Accompanying the announcement that more than 150 million people are active on Facebook last week (and even more amazing, that half of them login daily) is a new series of security and legal issues surrounding its use. When exactly is your account compromised by a piece of software that may not be acting in your best interests? Or could it be something that is more sinister, or just human error?
Don’t you pine for those simple days when the line between software and malware was pretty easy to delineate? Consider these news items:
- Last week, Facebook sued the Brazilian site Power.com, claiming that its automated login process violated their terms of service. According to the LA Times, Power has agreed to use Facebook Connect, but the suit brings up all sorts of issues that aren’t so clear cut: is Power providing a service for its users, by consolidating several social networking logins? Or is it doing something that it shouldn’t, by storing these credentials? How is that different from any number of sites that allow me to cross-post messages to different video or blog sites?
- Last December, we saw the Koobface trojan that spreads through social network news feed messages, prompting users to download what they think is an update to the Adobe Flash player but is really malware.
- This was similar to a Brazilian-based attack that plagued Twitter last summer.

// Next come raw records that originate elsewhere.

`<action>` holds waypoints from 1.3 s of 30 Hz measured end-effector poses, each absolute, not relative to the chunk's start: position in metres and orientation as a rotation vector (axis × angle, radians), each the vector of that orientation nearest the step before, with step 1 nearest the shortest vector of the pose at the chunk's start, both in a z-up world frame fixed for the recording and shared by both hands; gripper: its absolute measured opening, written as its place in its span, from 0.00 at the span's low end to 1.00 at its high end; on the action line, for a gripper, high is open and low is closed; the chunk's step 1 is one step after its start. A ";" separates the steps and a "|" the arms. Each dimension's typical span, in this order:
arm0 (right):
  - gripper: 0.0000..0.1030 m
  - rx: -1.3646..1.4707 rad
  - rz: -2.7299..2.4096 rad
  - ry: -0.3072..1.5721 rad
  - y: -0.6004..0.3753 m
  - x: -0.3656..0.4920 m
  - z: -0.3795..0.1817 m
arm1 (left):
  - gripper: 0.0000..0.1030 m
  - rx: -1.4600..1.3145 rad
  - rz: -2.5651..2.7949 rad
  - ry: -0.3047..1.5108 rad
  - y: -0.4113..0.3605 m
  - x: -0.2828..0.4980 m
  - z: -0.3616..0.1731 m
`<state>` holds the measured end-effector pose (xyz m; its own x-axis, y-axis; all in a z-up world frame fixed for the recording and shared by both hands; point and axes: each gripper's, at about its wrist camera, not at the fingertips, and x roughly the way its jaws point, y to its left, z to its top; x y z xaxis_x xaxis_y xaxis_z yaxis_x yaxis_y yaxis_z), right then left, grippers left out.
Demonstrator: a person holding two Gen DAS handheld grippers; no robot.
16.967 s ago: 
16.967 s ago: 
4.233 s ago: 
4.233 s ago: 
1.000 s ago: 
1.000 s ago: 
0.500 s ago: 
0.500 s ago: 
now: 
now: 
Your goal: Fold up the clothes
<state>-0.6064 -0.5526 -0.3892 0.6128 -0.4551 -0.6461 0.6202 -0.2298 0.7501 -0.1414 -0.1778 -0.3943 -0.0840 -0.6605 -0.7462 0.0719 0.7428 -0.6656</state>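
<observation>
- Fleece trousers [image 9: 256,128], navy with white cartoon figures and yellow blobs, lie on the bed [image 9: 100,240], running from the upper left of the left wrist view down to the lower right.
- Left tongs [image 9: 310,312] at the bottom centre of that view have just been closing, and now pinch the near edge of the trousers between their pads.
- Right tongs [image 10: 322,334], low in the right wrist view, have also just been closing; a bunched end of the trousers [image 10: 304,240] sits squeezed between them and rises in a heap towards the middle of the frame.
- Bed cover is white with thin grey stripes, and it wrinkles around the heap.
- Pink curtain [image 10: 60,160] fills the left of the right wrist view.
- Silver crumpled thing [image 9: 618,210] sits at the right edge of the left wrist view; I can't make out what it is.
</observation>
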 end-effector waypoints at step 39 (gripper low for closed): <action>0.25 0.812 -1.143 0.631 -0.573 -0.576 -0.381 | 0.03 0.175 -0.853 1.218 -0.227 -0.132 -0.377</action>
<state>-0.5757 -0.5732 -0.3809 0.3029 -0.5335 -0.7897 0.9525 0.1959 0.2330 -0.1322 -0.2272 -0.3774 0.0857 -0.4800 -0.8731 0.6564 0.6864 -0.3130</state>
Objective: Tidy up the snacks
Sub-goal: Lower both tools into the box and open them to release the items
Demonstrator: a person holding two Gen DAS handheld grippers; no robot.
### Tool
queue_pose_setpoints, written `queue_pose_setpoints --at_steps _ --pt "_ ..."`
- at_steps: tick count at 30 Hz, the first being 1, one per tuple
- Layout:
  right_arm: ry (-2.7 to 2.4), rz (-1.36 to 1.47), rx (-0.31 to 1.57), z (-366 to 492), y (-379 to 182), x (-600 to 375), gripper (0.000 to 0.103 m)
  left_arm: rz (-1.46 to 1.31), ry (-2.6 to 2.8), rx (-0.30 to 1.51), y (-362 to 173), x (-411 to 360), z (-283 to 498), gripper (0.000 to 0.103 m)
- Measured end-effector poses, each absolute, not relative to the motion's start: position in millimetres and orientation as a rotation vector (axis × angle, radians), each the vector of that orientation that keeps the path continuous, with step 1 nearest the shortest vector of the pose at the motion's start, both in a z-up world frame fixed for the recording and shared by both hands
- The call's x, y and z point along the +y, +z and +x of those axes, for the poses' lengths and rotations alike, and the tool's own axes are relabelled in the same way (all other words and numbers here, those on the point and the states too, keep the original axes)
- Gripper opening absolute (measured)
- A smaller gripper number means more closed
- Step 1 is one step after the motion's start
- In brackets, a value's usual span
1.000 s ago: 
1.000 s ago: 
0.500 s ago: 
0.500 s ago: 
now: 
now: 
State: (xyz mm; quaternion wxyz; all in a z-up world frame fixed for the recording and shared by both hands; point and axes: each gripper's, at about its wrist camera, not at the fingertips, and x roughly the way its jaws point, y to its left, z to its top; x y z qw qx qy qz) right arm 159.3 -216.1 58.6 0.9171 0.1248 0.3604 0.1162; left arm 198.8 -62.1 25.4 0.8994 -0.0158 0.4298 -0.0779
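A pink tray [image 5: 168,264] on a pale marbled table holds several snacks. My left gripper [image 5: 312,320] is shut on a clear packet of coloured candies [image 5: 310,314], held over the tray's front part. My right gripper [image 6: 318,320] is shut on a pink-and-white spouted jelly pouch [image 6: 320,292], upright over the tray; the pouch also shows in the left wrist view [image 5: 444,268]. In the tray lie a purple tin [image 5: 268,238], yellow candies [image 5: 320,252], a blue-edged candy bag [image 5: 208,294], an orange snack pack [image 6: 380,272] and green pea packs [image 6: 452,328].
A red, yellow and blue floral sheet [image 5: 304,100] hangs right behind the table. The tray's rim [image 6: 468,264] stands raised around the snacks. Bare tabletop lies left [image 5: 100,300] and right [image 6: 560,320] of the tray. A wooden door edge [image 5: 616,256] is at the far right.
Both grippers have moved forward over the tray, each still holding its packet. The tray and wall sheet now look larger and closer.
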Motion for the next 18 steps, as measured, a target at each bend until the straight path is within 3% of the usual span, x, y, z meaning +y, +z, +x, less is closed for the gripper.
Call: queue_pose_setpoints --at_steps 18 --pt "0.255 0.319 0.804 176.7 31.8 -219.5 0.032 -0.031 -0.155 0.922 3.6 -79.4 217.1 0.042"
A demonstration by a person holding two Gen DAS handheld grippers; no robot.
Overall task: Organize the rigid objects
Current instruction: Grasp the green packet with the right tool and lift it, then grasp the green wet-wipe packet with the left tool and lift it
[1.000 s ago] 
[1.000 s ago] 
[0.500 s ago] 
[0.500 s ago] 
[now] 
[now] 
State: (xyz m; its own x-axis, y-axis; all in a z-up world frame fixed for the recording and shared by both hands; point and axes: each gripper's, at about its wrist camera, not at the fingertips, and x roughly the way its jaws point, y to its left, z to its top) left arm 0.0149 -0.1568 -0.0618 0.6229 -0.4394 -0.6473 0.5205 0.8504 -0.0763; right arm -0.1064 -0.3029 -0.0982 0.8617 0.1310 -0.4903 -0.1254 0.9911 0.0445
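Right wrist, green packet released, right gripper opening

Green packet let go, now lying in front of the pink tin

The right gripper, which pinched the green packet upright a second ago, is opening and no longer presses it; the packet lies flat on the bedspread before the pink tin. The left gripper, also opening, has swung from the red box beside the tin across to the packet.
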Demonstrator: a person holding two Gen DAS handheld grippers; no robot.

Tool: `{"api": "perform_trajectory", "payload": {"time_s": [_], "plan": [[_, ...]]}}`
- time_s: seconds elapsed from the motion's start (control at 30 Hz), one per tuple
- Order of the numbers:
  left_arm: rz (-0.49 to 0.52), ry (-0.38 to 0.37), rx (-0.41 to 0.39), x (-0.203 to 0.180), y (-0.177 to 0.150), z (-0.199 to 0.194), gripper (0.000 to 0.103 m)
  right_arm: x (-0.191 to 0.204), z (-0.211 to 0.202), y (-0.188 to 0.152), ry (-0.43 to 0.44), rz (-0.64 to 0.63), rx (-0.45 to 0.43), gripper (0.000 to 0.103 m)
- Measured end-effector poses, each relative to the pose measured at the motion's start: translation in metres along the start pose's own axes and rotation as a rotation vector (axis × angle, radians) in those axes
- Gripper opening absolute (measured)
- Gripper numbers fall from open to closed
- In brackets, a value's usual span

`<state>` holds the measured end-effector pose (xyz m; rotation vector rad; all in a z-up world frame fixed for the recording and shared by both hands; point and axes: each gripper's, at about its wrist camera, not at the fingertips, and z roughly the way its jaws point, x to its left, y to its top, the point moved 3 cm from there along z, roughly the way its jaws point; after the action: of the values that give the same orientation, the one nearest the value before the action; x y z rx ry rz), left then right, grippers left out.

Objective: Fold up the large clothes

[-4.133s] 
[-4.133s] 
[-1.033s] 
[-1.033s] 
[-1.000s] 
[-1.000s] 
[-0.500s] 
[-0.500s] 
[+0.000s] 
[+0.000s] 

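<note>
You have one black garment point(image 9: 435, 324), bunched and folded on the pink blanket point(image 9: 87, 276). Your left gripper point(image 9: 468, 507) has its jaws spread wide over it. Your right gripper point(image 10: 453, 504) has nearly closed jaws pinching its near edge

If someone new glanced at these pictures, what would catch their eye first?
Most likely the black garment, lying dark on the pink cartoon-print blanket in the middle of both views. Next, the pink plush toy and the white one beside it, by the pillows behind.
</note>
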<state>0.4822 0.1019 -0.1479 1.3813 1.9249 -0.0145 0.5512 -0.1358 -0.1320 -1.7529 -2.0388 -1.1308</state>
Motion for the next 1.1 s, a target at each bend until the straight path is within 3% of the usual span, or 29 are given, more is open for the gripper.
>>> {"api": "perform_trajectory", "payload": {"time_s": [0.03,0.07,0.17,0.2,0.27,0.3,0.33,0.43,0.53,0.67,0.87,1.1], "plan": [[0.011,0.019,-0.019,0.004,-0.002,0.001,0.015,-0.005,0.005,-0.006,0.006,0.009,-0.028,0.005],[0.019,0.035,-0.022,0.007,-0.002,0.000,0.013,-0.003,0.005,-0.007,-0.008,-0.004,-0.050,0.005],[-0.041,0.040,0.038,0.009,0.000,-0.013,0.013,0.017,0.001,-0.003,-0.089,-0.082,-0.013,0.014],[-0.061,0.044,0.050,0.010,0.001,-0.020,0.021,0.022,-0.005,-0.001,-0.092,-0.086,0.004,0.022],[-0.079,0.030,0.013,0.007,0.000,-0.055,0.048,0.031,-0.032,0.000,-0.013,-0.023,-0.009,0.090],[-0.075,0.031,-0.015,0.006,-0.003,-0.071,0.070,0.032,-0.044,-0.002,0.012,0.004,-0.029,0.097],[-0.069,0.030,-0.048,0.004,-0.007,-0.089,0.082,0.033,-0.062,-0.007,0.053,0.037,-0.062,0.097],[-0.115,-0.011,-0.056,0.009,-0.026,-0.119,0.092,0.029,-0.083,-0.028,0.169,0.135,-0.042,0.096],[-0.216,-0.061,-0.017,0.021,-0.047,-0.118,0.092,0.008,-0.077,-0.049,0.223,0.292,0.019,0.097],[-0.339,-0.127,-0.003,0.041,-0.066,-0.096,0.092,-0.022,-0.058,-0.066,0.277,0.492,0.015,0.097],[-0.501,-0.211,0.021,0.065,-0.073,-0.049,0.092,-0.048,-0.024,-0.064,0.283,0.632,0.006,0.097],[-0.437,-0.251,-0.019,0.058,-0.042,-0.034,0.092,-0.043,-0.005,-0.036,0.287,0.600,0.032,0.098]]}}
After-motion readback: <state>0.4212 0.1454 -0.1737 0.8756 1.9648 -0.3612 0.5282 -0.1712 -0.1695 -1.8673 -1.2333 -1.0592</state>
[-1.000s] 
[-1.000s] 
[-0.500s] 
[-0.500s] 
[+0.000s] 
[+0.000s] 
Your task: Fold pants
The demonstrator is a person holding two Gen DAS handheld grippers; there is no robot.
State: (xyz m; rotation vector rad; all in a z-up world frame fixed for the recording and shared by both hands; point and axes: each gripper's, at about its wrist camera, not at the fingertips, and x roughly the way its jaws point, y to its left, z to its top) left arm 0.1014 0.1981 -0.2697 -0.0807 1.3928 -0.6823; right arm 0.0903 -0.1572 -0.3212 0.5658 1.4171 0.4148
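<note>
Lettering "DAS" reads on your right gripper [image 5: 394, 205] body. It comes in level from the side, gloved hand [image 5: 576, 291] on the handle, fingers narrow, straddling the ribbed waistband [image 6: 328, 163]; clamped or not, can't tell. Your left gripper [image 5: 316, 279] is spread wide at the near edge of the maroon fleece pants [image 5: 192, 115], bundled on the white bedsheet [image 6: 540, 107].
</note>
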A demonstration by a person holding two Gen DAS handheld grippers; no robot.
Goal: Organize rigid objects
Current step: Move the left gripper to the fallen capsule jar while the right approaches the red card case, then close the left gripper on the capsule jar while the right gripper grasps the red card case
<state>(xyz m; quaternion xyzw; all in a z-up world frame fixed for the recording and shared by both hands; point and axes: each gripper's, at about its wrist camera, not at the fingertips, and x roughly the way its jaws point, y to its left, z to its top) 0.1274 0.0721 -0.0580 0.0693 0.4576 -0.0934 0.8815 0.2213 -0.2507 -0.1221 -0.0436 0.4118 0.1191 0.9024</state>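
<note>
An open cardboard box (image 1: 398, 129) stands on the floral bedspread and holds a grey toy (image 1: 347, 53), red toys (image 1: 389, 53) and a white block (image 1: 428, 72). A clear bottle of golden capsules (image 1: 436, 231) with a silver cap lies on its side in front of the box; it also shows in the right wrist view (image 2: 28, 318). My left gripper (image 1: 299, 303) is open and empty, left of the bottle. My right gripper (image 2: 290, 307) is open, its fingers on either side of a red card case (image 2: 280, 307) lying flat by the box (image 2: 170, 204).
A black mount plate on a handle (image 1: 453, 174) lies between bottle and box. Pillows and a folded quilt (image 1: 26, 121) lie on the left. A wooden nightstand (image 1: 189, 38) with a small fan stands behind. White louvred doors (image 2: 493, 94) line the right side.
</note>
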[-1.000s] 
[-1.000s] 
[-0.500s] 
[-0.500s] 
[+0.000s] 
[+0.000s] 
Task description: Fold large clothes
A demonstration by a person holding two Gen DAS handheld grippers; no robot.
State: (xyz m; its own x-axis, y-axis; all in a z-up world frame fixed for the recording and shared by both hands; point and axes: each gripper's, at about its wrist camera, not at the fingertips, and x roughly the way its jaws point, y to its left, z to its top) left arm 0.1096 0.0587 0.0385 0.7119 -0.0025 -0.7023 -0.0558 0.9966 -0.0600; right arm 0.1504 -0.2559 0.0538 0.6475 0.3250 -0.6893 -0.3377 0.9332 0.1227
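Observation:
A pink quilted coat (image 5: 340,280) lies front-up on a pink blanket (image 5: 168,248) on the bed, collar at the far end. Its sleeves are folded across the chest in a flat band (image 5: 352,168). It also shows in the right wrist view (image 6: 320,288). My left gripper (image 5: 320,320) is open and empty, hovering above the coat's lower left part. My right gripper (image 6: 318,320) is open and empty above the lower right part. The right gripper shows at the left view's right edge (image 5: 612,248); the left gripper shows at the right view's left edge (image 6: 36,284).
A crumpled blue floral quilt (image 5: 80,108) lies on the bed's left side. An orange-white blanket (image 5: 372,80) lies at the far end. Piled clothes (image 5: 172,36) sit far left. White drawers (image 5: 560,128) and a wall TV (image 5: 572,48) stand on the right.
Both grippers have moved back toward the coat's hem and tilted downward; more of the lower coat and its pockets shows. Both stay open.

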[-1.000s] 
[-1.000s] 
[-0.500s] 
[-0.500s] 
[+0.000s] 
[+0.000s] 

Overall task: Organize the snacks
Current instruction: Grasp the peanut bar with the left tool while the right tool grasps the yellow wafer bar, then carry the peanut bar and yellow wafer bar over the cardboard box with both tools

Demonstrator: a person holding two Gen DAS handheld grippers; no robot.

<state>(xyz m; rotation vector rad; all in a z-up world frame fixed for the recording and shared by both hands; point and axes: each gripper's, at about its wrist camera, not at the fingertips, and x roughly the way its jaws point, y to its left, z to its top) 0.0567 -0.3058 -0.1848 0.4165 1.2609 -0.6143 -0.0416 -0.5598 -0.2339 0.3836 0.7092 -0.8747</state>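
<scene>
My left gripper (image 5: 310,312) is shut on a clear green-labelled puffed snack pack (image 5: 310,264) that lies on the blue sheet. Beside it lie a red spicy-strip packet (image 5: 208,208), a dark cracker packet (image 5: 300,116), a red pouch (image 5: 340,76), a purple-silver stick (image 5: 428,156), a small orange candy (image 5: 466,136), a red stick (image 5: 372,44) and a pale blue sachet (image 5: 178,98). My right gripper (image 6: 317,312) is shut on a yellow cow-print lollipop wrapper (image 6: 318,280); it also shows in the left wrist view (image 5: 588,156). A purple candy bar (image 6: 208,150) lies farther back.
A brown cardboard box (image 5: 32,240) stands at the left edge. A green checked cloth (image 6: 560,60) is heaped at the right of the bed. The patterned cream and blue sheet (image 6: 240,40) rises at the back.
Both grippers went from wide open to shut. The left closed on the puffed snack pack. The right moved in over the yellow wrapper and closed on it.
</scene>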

- Earlier last fall over in Russia, we saw email/SMS pitches for people to download a Java applet to their cell phones that was spread via the Russian social network Vkontakte. Once on their phones, the app would automatically text several premium numbers that would be charged back to the user.
The trouble is that as these attacks proliferate, it gets harder to differentiate them with legit situations where people are just making dumb mistakes. Consider the situation where a new social networking user doesn’t understand the very optional step when he or she signs up and is asked whether or not to send email invitations to their entire address book. In just a few seconds, a simple task of joining the network has turned into an annoying one sending out hundreds of unwanted emails. Sometimes this step isn’t explained well in the sign-up process, or sometimes people aren’t paying attention. Either way, it isn’t malevolent; it is just a stupid user error.
Or take instant messaging, which seems so quaint now that there are lots of other networks out there. Yes, there are malware programs that propagate through IM, and there are security products that protect IM networks too. But nothing can stop human stupidity in how these IM networks are used, particularly if you store your IM login credentials on a family computer that is shared by several people. One of my colleagues has been having IM conversations with the wrong people – some that have gone on for ten or 15 minutes, before he realized he was talking to the intended’s spouse or kids. Why anyone leave his or her IM account wide open in this way is hard to understand. But it points out that just because someone is signed into IM, doesn’t mean that they are there. Remember, on the Internet no one knows that your dog hasn’t logged instead of you.
Then there are sites like omgxd.com that use your login information for IM networks, supposedly to make it easier to connect but in reality spam all of your contacts on your buddy list. Heyxd.com is another one. I have tried to find out whether these two sites are legit or have some sinister purpose. I can’t really tell, but I would recommend steering clear of both of them.
So the next time you get an email or IM or text message asking you to download a greeting card, update your Flash player, or do something else, take a moment to stop and think whether this is a request that you should just hit the delete key and move on. You don’t need to be the latest victim of a new social networking disease.
One reader writes:
I submit that this is not mere user error. I suspect that the promoters of the social networks with this sign-on process expect (and hope) that newbies will naively click YES and send the annoying message to all the people in their address books. The better to hook in a bunch more people. They don’t call it viral marketing for nothing, after all. If the social network designers did not want this side effect of new-user naïveté or inattention, they would clarify the step or eliminate it because it is so often mistakenly used. I nearly fell for it myself once in the last six months, mostly because I couldn’t believe that the friend who “invited” me could have fallen for something so stupid. Her name on the invitation lulled me into a fall sense of security. That’s what the marketing folks count on…it’s just this side of spam, IMHO. No, it’s that side of spam, but it looks as if it’s not because it arrives in your mailbox with a friend’s name in the return address.